About this exercise | Transcribe exactly, and without pictures, the lines from the one that contains "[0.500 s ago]" through the last line of the material.

===

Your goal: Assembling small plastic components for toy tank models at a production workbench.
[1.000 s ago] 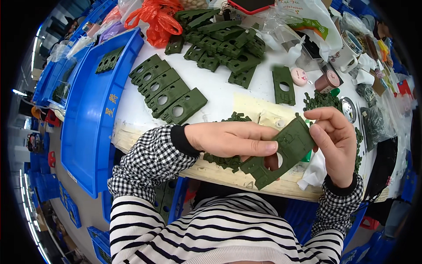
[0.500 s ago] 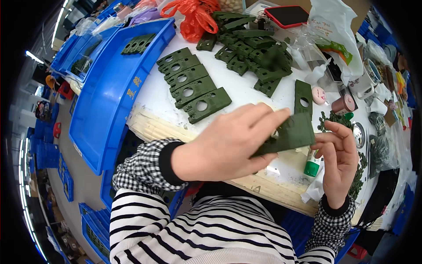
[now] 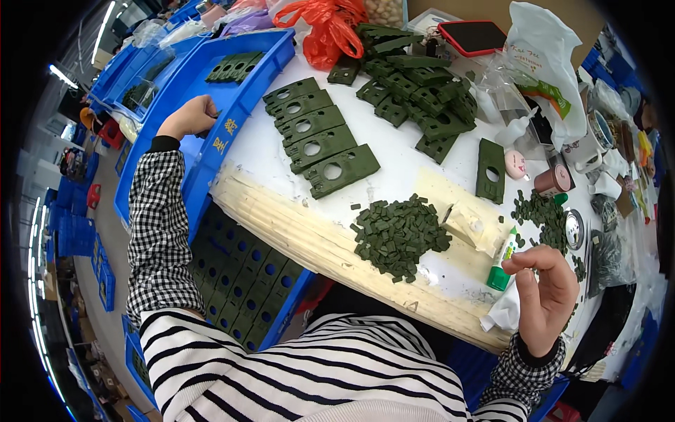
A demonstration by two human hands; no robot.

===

Answer area |
[0.500 s ago] 
[now] 
A demonstration by two human hands; no robot.

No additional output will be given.